7. Remedies. Without limiting the remedies available to the Company, the Executive acknowledges that a breach of any of the covenants contained in Sections 5 or 6 herein could result in irreparable injury to the Company for which there might be no adequate remedy at law, and that, in the event of such a breach or threat thereof, the Company shall be entitled to obtain a temporary restraining order and/or a preliminary injunction and a permanent injunction restraining the Executive from engaging in any activities prohibited by Sections 5 or 6 herein or such other equitable relief as may be required to enforce specifically any of the covenants of Sections 5 or 6 herein. The Company shall also be entitled to recover from the Executive all reasonable attorneys’ fees and costs incurred by it in connection with such breach. If Executive violates Section 6 of this Agreement, the temporal period applicable to that Section shall be extended by the period of time during which such violation occurred.
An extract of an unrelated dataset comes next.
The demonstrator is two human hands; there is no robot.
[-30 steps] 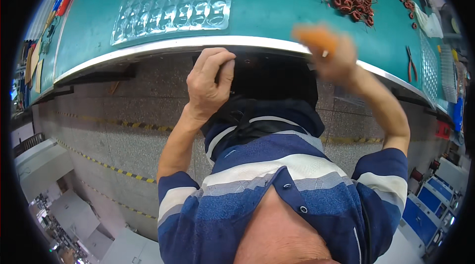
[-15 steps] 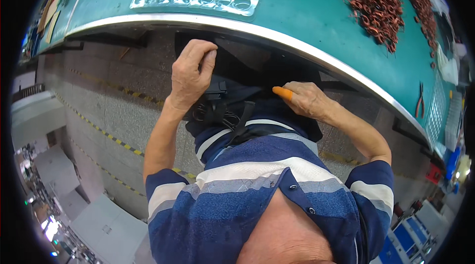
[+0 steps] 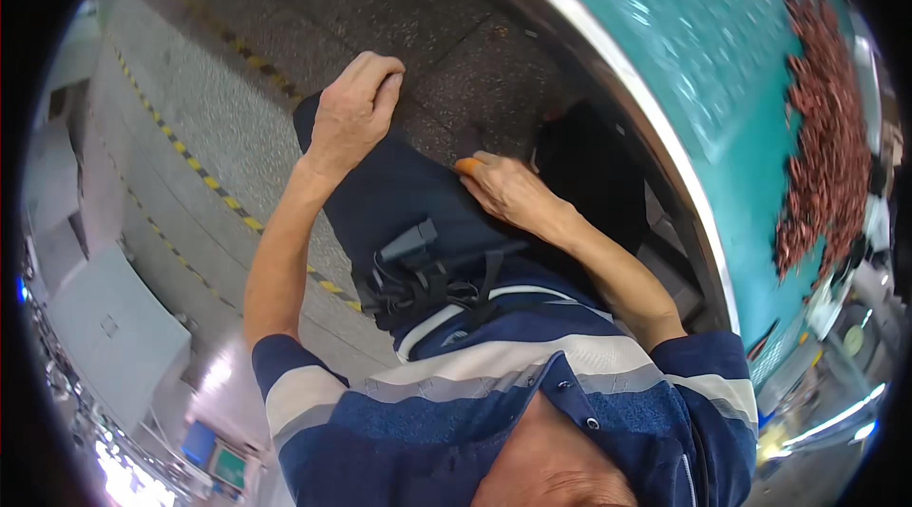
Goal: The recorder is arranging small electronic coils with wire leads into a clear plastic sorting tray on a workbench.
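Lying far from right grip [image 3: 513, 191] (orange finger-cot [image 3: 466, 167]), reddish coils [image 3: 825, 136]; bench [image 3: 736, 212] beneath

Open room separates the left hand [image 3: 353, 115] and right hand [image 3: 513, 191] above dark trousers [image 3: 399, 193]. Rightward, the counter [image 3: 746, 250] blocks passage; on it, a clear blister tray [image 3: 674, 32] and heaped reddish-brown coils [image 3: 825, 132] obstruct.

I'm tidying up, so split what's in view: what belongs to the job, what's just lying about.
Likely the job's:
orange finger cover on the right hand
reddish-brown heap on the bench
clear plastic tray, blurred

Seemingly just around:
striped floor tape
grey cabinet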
8. Applicability to Related Companies. For purposes of Sections 5, 6 and 7 of this Agreement and the definitions of Cause and Good Reason, the term “Company” shall include the Company, each of its affiliated companies, subsidiaries and parent companies, whether now existing or hereinafter created, and their respective successors and assigns.
9. Review of Agreement; Reasonable Restrictions. The Executive (a) has carefully read and understands all of the provisions of this Agreement and has had the opportunity for this Agreement to be reviewed by counsel, (b) acknowledges that the duration, geographical scope and subject matter of Sections 5, 6 and 7 of this Agreement are reasonable and necessary to protect the goodwill, customer relationships, legitimate business interets and Confidential Information of the Company and its affiliates, and (c) will be able to earn a satisfactory livelihood without violating this Agreement.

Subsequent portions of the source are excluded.